Data shown:

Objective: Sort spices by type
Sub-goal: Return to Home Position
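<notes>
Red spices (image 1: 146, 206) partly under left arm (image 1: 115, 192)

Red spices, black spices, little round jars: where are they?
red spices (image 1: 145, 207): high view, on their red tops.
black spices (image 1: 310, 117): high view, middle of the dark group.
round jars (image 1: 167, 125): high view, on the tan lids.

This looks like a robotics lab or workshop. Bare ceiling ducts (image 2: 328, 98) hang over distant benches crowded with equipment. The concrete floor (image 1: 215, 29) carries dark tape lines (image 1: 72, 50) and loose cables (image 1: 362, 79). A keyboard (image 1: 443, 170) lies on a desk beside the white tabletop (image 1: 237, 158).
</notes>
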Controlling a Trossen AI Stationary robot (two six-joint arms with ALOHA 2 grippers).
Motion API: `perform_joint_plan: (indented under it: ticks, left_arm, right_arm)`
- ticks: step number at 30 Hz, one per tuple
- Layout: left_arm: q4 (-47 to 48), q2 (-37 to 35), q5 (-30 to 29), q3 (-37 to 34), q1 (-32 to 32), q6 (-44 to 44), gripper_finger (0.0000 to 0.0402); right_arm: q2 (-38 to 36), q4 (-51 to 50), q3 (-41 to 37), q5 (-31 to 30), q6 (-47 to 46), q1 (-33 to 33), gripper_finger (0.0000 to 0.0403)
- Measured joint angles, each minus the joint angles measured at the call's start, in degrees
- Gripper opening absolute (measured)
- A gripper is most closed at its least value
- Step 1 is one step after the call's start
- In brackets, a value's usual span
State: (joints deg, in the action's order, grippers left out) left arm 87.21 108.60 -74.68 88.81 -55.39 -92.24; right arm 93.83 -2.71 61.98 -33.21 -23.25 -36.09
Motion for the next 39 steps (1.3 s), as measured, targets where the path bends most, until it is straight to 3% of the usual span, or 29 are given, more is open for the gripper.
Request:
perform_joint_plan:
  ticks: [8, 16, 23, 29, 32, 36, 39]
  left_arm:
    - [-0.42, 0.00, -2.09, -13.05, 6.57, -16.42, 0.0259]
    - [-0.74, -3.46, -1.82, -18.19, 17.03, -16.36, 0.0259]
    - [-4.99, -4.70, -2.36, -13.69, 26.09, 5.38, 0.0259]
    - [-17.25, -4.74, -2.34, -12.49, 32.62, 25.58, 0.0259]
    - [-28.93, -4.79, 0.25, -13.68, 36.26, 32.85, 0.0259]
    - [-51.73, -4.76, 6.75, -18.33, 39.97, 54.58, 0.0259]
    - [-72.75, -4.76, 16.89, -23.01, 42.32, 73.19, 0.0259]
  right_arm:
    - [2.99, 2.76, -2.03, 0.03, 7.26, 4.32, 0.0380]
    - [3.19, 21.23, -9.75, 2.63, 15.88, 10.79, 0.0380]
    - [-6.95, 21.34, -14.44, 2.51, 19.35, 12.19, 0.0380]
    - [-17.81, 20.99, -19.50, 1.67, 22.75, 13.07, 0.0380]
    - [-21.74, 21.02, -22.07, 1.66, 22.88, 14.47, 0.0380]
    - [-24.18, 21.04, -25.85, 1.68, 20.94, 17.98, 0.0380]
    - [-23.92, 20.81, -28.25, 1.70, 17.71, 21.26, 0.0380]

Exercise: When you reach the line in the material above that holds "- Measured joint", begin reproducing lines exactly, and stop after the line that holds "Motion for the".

Your solution:
- Measured joint angles, each minus the joint angles measured at the call's start, in degrees
- Gripper opening absolute (measured)
- A gripper is most closed at its least value
- Step 1 is one step after the call's start
- In brackets, a value's usual span
State: (joints deg, in the action's order, grippers left out) left arm 87.21 108.60 -74.68 88.81 -55.39 -92.24; right arm 93.83 -2.71 61.98 -33.21 -23.25 -36.09
Motion for the next 39 steps (1.3 s), as measured, targets where the path bends most, until it is straight to 3% of the usual span, or 29 are given, more is open for the gripper.

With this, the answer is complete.